Collected data entries:
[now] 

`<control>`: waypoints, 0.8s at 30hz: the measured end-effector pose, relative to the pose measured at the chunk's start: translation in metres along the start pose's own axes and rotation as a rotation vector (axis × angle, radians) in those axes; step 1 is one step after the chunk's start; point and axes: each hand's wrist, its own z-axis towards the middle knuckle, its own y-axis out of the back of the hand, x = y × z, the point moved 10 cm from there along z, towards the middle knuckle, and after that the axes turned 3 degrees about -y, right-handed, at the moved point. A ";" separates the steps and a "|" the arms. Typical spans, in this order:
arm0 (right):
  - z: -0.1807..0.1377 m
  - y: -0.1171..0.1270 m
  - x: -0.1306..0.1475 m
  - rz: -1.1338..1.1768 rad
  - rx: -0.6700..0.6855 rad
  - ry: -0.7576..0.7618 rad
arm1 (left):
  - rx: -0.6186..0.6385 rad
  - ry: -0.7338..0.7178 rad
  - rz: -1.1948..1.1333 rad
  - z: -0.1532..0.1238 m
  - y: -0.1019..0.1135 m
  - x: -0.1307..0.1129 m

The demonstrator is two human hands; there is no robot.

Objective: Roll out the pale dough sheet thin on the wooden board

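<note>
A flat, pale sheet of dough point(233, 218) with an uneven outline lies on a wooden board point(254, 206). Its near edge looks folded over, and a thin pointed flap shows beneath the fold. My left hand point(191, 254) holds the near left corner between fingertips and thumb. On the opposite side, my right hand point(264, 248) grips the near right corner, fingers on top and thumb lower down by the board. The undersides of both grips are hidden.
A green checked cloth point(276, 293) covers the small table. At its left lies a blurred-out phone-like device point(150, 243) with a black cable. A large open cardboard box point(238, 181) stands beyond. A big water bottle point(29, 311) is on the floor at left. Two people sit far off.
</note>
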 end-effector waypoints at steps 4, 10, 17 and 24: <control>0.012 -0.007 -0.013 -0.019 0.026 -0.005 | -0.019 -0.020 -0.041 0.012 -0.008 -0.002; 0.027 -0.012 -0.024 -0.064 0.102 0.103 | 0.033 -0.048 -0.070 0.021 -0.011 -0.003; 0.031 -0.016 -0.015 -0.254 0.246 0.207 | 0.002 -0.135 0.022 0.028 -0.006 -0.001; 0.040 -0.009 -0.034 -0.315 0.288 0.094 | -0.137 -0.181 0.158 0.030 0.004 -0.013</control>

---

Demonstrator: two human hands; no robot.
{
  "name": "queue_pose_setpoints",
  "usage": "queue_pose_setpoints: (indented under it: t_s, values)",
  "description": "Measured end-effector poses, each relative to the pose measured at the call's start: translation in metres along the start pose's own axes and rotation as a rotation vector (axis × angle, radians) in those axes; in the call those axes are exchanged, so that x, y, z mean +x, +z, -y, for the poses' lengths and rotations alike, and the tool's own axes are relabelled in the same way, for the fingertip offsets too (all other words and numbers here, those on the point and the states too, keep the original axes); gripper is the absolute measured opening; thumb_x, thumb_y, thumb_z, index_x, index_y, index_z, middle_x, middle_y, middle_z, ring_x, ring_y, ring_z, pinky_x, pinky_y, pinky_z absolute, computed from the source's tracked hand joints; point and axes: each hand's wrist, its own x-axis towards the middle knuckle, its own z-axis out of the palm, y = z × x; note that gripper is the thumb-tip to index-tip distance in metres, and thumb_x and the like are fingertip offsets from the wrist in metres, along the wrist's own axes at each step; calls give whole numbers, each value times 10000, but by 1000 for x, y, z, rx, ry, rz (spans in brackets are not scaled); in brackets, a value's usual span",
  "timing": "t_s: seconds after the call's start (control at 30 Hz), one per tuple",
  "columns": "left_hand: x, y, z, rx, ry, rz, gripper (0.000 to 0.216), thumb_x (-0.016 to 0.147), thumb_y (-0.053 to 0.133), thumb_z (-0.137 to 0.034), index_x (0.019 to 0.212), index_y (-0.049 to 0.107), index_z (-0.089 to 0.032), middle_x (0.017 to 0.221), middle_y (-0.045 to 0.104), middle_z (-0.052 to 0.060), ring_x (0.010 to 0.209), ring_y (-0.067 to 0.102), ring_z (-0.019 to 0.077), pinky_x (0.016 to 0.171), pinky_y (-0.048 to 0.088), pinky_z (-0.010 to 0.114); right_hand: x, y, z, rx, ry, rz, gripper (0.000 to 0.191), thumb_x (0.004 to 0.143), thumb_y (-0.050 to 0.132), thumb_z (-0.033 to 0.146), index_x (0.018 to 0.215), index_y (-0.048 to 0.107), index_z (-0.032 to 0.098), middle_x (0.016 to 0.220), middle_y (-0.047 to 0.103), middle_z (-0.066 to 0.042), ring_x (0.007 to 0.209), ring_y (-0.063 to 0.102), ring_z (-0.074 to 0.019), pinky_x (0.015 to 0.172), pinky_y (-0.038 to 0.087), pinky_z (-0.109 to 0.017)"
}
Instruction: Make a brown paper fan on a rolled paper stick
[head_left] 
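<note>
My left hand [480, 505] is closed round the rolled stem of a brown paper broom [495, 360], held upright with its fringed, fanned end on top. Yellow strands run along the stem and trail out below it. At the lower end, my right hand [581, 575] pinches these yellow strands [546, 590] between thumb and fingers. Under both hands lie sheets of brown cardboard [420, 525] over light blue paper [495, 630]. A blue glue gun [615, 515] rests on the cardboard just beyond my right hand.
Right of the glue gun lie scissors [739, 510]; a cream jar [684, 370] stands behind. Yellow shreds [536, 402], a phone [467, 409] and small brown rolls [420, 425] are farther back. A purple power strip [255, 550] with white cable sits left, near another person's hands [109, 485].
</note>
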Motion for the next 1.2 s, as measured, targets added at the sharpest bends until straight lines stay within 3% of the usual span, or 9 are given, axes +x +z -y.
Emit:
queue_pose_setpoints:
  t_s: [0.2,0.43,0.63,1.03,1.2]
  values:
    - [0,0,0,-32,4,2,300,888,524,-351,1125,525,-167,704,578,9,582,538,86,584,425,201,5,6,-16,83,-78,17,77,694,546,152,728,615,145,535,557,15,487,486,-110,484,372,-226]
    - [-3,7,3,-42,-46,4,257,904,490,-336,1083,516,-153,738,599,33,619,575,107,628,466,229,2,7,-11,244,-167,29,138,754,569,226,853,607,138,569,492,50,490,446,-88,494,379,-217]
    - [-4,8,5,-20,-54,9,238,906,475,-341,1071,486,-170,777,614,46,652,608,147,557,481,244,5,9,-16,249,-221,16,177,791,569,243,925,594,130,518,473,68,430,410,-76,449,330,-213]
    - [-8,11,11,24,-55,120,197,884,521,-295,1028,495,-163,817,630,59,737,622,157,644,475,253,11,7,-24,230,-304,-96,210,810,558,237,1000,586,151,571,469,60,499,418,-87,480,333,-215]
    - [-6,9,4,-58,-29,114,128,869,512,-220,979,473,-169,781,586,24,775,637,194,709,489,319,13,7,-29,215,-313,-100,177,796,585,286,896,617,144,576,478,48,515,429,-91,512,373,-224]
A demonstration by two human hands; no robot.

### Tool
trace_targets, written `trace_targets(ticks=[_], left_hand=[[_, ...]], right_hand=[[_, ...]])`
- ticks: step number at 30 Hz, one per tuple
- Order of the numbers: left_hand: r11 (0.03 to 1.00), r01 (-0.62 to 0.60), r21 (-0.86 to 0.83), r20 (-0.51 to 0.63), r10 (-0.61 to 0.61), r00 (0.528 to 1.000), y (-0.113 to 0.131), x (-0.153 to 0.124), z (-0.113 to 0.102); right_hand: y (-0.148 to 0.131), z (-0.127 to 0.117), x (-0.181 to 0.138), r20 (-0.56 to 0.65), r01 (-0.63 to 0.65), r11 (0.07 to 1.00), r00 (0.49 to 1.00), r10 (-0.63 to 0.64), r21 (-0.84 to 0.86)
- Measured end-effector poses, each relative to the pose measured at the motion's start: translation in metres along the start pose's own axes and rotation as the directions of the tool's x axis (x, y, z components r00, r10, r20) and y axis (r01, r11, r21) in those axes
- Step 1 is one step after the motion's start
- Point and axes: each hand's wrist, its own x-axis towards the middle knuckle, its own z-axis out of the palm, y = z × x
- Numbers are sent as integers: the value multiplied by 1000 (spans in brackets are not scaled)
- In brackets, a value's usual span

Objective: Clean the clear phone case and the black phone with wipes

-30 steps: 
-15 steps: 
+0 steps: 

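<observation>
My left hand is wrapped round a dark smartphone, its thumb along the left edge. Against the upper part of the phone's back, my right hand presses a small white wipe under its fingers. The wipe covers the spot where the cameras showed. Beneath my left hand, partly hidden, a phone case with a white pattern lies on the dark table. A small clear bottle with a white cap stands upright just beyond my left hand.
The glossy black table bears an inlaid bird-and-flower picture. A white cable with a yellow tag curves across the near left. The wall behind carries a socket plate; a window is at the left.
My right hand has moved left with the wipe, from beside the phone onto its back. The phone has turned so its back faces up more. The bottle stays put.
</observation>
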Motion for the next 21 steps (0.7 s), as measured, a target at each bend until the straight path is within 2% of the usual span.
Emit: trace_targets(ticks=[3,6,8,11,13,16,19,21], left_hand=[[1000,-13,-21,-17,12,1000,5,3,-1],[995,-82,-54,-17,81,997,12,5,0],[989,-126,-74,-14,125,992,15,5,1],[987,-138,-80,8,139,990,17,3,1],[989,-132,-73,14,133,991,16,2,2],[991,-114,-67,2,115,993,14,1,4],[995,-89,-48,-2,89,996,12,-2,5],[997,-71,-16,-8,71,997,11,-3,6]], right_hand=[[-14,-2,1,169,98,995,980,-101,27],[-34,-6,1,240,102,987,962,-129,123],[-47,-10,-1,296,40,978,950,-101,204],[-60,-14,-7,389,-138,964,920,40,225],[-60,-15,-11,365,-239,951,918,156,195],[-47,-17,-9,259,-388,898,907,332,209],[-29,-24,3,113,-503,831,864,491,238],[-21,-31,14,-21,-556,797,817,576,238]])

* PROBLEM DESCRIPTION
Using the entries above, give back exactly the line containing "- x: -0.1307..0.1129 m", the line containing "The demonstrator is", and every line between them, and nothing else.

* OUTPUT FOR THIS EXERCISE
  - x: -0.1307..0.1129 m

The demonstrator is two human hands; there is no robot.

Nothing else is needed to complete this exercise.